#### Exercise requirements:
Repeat the data that follows, keeping every character intact.

(Beginning of Record extracts)

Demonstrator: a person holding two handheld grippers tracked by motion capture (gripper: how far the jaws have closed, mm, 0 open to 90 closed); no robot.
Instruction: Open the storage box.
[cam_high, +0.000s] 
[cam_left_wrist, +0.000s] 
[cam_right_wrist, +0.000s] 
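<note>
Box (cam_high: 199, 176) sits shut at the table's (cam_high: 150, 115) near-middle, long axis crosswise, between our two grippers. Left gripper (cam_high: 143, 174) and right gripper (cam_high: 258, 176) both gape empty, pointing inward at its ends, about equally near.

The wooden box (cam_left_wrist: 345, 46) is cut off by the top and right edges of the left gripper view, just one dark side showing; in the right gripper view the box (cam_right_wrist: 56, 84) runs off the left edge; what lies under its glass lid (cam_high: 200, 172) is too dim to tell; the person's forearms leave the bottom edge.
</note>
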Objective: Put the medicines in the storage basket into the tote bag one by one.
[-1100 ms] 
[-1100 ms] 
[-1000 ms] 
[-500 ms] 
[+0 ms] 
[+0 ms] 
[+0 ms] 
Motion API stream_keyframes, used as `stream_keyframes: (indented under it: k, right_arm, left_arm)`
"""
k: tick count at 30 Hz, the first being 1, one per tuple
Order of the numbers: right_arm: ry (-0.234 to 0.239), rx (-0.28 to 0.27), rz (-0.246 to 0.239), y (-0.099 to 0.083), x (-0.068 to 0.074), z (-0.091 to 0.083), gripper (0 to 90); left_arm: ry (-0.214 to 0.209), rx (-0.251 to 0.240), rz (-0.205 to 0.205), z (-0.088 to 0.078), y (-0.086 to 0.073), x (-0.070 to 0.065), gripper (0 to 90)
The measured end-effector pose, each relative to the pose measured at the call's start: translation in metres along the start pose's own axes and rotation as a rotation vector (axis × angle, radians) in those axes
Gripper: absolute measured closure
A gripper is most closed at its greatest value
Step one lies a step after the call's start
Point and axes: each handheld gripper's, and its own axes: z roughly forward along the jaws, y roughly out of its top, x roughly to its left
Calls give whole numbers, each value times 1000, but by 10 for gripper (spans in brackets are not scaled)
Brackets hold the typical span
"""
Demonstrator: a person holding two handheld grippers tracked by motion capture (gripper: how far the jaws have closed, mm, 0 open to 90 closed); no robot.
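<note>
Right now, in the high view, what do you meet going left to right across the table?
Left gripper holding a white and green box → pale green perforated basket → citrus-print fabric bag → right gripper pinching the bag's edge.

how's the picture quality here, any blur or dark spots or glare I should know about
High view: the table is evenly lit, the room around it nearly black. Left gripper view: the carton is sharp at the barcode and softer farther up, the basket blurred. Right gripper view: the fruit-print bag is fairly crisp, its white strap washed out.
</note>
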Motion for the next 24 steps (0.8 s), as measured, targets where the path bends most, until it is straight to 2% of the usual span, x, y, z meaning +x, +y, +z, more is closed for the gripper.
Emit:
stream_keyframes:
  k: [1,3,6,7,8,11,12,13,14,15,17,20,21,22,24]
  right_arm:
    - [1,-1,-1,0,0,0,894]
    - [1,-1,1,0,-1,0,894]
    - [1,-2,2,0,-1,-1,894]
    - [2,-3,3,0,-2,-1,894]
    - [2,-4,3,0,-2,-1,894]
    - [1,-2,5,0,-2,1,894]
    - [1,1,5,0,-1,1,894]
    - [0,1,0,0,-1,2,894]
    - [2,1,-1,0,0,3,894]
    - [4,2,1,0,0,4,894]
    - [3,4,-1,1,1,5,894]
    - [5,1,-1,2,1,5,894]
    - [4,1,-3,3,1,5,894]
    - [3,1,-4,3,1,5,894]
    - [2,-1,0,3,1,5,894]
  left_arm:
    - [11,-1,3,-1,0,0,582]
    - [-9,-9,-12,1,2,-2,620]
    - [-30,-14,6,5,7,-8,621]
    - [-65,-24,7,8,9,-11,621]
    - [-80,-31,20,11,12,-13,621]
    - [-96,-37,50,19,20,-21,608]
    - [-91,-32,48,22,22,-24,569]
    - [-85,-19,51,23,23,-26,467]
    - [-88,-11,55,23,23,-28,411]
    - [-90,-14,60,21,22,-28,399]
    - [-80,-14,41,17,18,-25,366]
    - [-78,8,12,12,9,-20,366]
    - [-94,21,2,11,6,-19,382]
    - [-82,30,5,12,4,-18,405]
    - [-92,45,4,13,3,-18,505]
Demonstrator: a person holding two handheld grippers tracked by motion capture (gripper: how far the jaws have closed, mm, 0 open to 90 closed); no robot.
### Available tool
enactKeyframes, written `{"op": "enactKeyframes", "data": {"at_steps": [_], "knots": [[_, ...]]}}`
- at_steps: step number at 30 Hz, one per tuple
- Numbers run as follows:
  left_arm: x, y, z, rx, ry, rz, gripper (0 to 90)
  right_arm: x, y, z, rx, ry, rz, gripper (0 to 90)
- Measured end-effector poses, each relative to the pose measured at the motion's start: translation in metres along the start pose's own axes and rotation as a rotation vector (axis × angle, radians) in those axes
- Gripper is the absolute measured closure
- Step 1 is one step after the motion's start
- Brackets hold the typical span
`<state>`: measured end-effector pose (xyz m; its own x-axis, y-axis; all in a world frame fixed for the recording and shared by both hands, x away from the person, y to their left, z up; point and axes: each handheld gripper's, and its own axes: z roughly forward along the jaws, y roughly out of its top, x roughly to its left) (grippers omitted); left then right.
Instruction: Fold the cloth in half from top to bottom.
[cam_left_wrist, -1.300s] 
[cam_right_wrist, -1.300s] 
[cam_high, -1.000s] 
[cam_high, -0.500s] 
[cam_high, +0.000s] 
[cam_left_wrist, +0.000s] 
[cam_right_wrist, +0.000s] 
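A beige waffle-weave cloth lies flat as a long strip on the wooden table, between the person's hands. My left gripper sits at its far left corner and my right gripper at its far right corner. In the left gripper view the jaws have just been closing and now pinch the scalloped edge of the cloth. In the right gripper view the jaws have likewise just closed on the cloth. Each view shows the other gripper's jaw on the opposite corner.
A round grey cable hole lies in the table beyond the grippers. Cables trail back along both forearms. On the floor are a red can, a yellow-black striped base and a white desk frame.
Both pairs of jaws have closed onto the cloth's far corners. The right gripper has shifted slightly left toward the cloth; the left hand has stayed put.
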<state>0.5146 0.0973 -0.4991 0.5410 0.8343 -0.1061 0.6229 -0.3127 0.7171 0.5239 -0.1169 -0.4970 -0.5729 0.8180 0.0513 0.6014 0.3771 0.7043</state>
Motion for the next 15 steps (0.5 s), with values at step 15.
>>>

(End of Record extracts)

#### Exercise output:
Demonstrator: a person holding two handheld grippers tracked by motion capture (gripper: how far the jaws have closed, mm, 0 open to 90 closed); no robot.
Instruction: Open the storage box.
[cam_high, +0.000s] 
[cam_left_wrist, +0.000s] 
[cam_right_wrist, +0.000s] 
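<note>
Box (cam_high: 199, 176) sits shut at the table's (cam_high: 150, 115) near-middle, long axis crosswise, between our two grippers. Left gripper (cam_high: 143, 174) and right gripper (cam_high: 258, 176) both gape empty, pointing inward at its ends, about equally near.

The wooden box (cam_left_wrist: 345, 46) is cut off by the top and right edges of the left gripper view, just one dark side showing; in the right gripper view the box (cam_right_wrist: 56, 84) runs off the left edge; what lies under its glass lid (cam_high: 200, 172) is too dim to tell; the person's forearms leave the bottom edge.
</note>
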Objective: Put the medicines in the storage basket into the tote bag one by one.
[-1100 ms] 
[-1100 ms] 
[-1000 ms] 
[-500 ms] 
[+0 ms] 
[+0 ms] 
[+0 ms] 
Motion API stream_keyframes, used as `stream_keyframes: (indented under it: k, right_arm, left_arm)`
"""
k: tick count at 30 Hz, the first being 1, one per tuple
Order of the numbers: right_arm: ry (-0.234 to 0.239), rx (-0.28 to 0.27), rz (-0.246 to 0.239), y (-0.099 to 0.083), x (-0.068 to 0.074), z (-0.091 to 0.083), gripper (0 to 90); left_arm: ry (-0.214 to 0.209), rx (-0.251 to 0.240), rz (-0.205 to 0.205), z (-0.088 to 0.078), y (-0.086 to 0.073), x (-0.070 to 0.065), gripper (0 to 90)
The measured end-effector pose, each relative to the pose measured at the call's start: translation in metres along the start pose's own axes and rotation as a rotation vector (axis × angle, radians) in those axes
Gripper: absolute measured closure
A gripper is most closed at its greatest value
Step one lies a step after the call's start
Point and axes: each handheld gripper's, and its own axes: z roughly forward along the jaws, y roughly out of its top, x roughly to its left
Calls give whole numbers, each value times 1000, but by 10 for gripper (spans in brackets are not scaled)
Brackets hold the typical span
"""
Demonstrator: a person holding two handheld grippers tracked by motion capture (gripper: how far the jaws have closed, mm, 0 open to 90 closed); no robot.
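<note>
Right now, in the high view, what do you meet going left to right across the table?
Left gripper holding a white and green box → pale green perforated basket → citrus-print fabric bag → right gripper pinching the bag's edge.

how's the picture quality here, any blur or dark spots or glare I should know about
High view: the table is evenly lit, the room around it nearly black. Left gripper view: the carton is sharp at the barcode and softer farther up, the basket blurred. Right gripper view: the fruit-print bag is fairly crisp, its white strap washed out.
</note>
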Motion for the next 24 steps (0.8 s), as measured, targets where the path bends most, until it is straight to 2% of the usual span, x, y, z meaning +x, +y, +z, more is closed for the gripper.
Emit:
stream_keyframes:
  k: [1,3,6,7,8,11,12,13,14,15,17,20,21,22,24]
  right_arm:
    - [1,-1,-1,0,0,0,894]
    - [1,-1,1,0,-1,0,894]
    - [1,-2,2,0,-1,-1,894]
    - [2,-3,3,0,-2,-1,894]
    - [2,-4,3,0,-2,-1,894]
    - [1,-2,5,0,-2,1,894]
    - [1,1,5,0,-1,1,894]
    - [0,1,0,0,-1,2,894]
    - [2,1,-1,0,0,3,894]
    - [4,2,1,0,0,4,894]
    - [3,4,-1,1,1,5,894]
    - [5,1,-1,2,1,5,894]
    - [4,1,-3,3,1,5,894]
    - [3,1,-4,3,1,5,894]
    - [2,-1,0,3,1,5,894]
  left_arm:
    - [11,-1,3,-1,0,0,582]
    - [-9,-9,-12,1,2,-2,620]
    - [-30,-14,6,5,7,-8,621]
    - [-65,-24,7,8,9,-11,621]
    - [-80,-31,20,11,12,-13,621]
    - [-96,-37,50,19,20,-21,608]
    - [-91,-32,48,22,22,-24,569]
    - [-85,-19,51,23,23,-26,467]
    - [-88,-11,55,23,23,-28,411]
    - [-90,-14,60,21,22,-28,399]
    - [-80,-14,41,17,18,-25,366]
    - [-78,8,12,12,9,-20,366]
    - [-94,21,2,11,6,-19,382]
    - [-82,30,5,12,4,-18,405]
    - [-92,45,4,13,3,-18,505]
Demonstrator: a person holding two handheld grippers tracked by motion capture (gripper: how far the jaws have closed, mm, 0 open to 90 closed); no robot.
### Available tool
enactKeyframes, written `{"op": "enactKeyframes", "data": {"at_steps": [_], "knots": [[_, ...]]}}`
- at_steps: step number at 30 Hz, one per tuple
- Numbers run as follows:
  left_arm: x, y, z, rx, ry, rz, gripper (0 to 90)
  right_arm: x, y, z, rx, ry, rz, gripper (0 to 90)
- Measured end-effector poses, each relative to the pose measured at the motion's start: translation in metres along the start pose's own axes and rotation as a rotation vector (axis × angle, radians) in those axes
- Gripper is the absolute measured closure
- Step 1 is one step after the motion's start
- Brackets hold the typical span
`<state>`: measured end-effector pose (xyz m; its own x-axis, y-axis; all in a world frame fixed for the recording and shared by both hands, x away from the person, y to their left, z up; point and axes: each handheld gripper's, and its own axes: z roughly forward along the jaws, y roughly out of its top, x roughly to its left) (grippers omitted); left then right.
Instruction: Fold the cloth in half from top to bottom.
[cam_left_wrist, -1.300s] 
[cam_right_wrist, -1.300s] 
[cam_high, -1.000s] 
[cam_high, -0.500s] 
[cam_high, +0.000s] 
[cam_left_wrist, +0.000s] 
[cam_right_wrist, +0.000s] 
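A beige waffle-weave cloth lies flat as a long strip on the wooden table, between the person's hands. My left gripper sits at its far left corner and my right gripper at its far right corner. In the left gripper view the jaws have just been closing and now pinch the scalloped edge of the cloth. In the right gripper view the jaws have likewise just closed on the cloth. Each view shows the other gripper's jaw on the opposite corner.
A round grey cable hole lies in the table beyond the grippers. Cables trail back along both forearms. On the floor are a red can, a yellow-black striped base and a white desk frame.
Both pairs of jaws have closed onto the cloth's far corners. The right gripper has shifted slightly left toward the cloth; the left hand has stayed put.
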<state>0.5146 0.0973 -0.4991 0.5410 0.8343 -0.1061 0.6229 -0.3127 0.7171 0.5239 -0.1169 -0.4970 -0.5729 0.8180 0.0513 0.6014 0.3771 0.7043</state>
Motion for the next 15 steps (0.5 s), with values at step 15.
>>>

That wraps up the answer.